### WORK TO COMPLETE
The full set of entries needs to be reproduced exactly.

===== RECORD EXTRACTS

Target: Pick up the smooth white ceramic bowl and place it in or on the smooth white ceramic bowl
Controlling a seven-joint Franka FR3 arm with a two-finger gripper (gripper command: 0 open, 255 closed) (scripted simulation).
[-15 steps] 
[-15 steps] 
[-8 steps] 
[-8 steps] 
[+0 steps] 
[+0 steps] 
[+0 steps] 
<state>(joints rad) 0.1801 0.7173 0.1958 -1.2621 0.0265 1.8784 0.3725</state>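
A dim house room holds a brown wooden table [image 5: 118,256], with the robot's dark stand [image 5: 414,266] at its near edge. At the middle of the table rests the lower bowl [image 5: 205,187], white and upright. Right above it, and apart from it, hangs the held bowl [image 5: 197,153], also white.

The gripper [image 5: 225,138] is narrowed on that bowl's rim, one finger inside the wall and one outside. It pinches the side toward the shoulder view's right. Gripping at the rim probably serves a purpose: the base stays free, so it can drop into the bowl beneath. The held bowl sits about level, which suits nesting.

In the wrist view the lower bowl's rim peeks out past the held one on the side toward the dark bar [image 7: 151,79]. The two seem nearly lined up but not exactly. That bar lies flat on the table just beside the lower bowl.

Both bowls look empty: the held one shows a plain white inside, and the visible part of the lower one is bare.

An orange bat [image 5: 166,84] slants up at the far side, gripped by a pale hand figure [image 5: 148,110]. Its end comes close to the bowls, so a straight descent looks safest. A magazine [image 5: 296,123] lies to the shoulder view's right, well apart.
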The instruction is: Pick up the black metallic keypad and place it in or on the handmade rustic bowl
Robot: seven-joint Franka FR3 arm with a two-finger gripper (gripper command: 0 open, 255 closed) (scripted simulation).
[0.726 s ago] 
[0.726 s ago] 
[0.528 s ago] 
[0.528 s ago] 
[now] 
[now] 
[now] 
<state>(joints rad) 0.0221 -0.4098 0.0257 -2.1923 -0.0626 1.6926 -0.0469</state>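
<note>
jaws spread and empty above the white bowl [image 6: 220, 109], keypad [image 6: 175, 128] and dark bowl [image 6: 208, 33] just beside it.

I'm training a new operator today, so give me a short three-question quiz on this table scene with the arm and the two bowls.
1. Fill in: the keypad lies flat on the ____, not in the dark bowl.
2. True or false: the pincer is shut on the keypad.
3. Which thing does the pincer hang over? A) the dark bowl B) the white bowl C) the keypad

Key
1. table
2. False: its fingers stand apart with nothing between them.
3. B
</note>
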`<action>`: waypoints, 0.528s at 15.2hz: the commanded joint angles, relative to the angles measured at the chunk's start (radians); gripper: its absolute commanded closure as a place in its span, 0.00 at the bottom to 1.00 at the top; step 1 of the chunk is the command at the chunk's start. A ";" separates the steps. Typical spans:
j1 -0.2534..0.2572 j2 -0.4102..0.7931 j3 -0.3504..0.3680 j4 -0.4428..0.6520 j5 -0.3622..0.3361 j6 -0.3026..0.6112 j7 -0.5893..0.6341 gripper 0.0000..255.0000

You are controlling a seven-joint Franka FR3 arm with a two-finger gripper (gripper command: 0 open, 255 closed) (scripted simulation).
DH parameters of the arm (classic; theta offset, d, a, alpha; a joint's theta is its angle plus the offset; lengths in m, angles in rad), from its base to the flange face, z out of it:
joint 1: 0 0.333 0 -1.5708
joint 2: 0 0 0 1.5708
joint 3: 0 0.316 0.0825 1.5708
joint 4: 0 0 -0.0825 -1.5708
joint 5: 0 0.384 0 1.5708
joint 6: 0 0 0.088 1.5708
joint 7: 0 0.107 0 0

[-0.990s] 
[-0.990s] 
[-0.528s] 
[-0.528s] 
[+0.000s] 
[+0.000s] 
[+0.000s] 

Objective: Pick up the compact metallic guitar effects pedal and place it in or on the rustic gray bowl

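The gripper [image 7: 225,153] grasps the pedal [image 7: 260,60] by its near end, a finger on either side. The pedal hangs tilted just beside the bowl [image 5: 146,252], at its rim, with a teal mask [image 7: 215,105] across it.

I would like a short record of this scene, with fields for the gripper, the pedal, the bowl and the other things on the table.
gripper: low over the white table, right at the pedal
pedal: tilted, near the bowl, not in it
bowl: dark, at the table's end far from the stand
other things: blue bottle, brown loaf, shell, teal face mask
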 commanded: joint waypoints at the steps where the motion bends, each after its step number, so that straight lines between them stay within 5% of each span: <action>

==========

### YOUR RESPONSE
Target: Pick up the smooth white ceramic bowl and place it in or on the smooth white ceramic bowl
Controlling a seven-joint Franka FR3 arm with a two-finger gripper (gripper command: 0 open, 255 closed) (scripted simulation).
[-15 steps] 
[-15 steps] 
[-8 steps] 
[-8 steps] 
[+0 steps] 
[+0 steps] 
[+0 steps] 
<state>(joints rad) 0.1801 0.7173 0.1958 -1.2621 0.0265 1.8784 0.3725</state>
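A dim house room holds a brown wooden table [image 5: 118,256], with the robot's dark stand [image 5: 414,266] at its near edge. At the middle of the table rests the lower bowl [image 5: 205,187], white and upright. Right above it, and apart from it, hangs the held bowl [image 5: 197,153], also white.

The gripper [image 5: 225,138] is narrowed on that bowl's rim, one finger inside the wall and one outside. It pinches the side toward the shoulder view's right. Gripping at the rim probably serves a purpose: the base stays free, so it can drop into the bowl beneath. The held bowl sits about level, which suits nesting.

In the wrist view the lower bowl's rim peeks out past the held one on the side toward the dark bar [image 7: 151,79]. The two seem nearly lined up but not exactly. That bar lies flat on the table just beside the lower bowl.

Both bowls look empty: the held one shows a plain white inside, and the visible part of the lower one is bare.

An orange bat [image 5: 166,84] slants up at the far side, gripped by a pale hand figure [image 5: 148,110]. Its end comes close to the bowls, so a straight descent looks safest. A magazine [image 5: 296,123] lies to the shoulder view's right, well apart.
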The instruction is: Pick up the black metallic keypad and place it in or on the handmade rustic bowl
Robot: seven-joint Franka FR3 arm with a two-finger gripper (gripper command: 0 open, 255 closed) (scripted simulation).
[0.726 s ago] 
[0.726 s ago] 
[0.528 s ago] 
[0.528 s ago] 
[now] 
[now] 
[now] 
<state>(joints rad) 0.0221 -0.4098 0.0257 -2.1923 -0.0626 1.6926 -0.0469</state>
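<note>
jaws spread and empty above the white bowl [image 6: 220, 109], keypad [image 6: 175, 128] and dark bowl [image 6: 208, 33] just beside it.

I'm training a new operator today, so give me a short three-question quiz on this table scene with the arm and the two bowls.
1. Fill in: the keypad lies flat on the ____, not in the dark bowl.
2. True or false: the pincer is shut on the keypad.
3. Which thing does the pincer hang over? A) the dark bowl B) the white bowl C) the keypad

Key
1. table
2. False: its fingers stand apart with nothing between them.
3. B
</note>
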`<action>`: waypoints, 0.528s at 15.2hz: the commanded joint angles, relative to the angles measured at the chunk's start (radians); gripper: its absolute commanded closure as a place in its span, 0.00 at the bottom to 1.00 at the top; step 1 of the chunk is the command at the chunk's start. A ";" separates the steps. Typical spans:
j1 -0.2534..0.2572 j2 -0.4102..0.7931 j3 -0.3504..0.3680 j4 -0.4428..0.6520 j5 -0.3622..0.3361 j6 -0.3026..0.6112 j7 -0.5893..0.6341 gripper 0.0000..255.0000

You are controlling a seven-joint Franka FR3 arm with a two-finger gripper (gripper command: 0 open, 255 closed) (scripted simulation).
DH parameters of the arm (classic; theta offset, d, a, alpha; a joint's theta is its angle plus the offset; lengths in m, angles in rad), from its base to the flange face, z out of it:
joint 1: 0 0.333 0 -1.5708
joint 2: 0 0 0 1.5708
joint 3: 0 0.316 0.0825 1.5708
joint 4: 0 0 -0.0825 -1.5708
joint 5: 0 0.384 0 1.5708
joint 6: 0 0 0.088 1.5708
joint 7: 0 0.107 0 0

[-0.990s] 
[-0.990s] 
[-0.528s] 
[-0.528s] 
[+0.000s] 
[+0.000s] 
[+0.000s] 

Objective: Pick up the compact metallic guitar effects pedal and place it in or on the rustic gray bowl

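The gripper [image 7: 225,153] grasps the pedal [image 7: 260,60] by its near end, a finger on either side. The pedal hangs tilted just beside the bowl [image 5: 146,252], at its rim, with a teal mask [image 7: 215,105] across it.

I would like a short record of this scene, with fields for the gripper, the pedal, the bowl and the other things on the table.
gripper: low over the white table, right at the pedal
pedal: tilted, near the bowl, not in it
bowl: dark, at the table's end far from the stand
other things: blue bottle, brown loaf, shell, teal face mask
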 commanded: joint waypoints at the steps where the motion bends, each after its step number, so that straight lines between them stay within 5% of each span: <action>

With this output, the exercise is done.